**Available data:**
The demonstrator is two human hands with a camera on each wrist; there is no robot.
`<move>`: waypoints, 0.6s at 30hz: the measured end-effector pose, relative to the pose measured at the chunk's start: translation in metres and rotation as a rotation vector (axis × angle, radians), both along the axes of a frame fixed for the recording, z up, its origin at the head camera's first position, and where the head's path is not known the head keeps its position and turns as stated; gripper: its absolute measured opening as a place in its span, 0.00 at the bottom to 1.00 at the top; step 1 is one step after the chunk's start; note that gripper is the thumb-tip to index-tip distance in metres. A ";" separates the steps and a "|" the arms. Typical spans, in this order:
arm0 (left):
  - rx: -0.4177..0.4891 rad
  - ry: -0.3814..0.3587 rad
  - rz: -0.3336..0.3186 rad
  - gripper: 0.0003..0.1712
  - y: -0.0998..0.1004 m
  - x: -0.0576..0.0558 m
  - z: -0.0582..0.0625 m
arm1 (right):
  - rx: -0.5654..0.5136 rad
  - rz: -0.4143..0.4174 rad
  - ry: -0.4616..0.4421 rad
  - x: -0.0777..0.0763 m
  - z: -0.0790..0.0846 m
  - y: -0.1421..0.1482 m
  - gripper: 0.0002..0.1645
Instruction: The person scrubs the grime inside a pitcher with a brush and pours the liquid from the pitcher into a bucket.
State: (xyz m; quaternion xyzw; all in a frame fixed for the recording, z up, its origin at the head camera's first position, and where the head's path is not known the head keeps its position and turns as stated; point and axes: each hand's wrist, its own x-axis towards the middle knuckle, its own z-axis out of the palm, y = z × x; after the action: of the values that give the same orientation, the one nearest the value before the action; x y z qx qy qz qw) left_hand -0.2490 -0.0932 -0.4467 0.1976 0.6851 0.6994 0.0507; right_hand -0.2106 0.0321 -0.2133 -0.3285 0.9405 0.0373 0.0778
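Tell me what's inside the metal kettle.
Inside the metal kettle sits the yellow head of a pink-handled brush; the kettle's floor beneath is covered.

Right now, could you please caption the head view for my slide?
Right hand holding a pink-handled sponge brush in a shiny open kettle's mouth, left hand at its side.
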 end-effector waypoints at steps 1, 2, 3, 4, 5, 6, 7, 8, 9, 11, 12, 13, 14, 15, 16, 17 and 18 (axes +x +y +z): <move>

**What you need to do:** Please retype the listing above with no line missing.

**Written reply:**
The demonstrator is two human hands with a camera on each wrist; there is no robot.
`<move>`: waypoints, 0.6s at 30hz: the measured end-effector pose, relative to the pose measured at the chunk's start: translation in metres and rotation as a rotation vector (axis × angle, radians), both along the axes of a frame fixed for the recording, z up, its origin at the head camera's first position, and where the head's path is not known the head keeps its position and turns as stated; gripper: its absolute measured opening as a place in its span, 0.00 at the bottom to 1.00 at the top; step 1 is one step after the chunk's start; note that gripper is the thumb-tip to index-tip distance in metres. A ";" separates the steps and a "|" the arms. Typical spans, in this order:
arm0 (left):
  - rx: -0.4177..0.4891 rad
  - ry: -0.3814..0.3587 rad
  - rz: -0.3336..0.3186 rad
  - gripper: 0.0003..0.1712
  - y: -0.0998..0.1004 m
  - x: -0.0576..0.0558 m
  - z: -0.0582..0.0625 m
arm1 (right):
  - rx: -0.5654..0.5136 rad
  - rz: -0.4143..0.4174 rad
  - ry: -0.4616..0.4421 rad
  - x: -0.0777..0.0763 m
  - z: -0.0790..0.0846 m
  - y: -0.1421..0.1482 m
  - gripper: 0.0002..0.1645
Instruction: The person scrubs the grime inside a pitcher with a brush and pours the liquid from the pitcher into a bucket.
State: (xyz m; quaternion xyzw; all in a frame fixed for the recording, z up, its origin at the head camera's first position, and where the head's path is not known the head keeps its position and turns as stated; point and axes: each hand's wrist, its own x-axis towards the middle knuckle, its own z-axis out of the palm, y = z × x; after the action: of the values that give the same orientation, the one nearest the value before the action; x y z qx qy qz qw) left_hand -0.2490 -0.0932 -0.4467 0.1976 0.6851 0.6994 0.0507; right_hand -0.2106 0.0321 -0.2133 -0.3285 0.9405 0.0373 0.0778
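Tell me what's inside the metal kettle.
Inside the metal kettle sits the yellow head of a pink-handled brush; the kettle's floor beneath is covered.

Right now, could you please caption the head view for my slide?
Right hand holding a pink-handled sponge brush in a shiny open kettle's mouth, left hand at its side.
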 end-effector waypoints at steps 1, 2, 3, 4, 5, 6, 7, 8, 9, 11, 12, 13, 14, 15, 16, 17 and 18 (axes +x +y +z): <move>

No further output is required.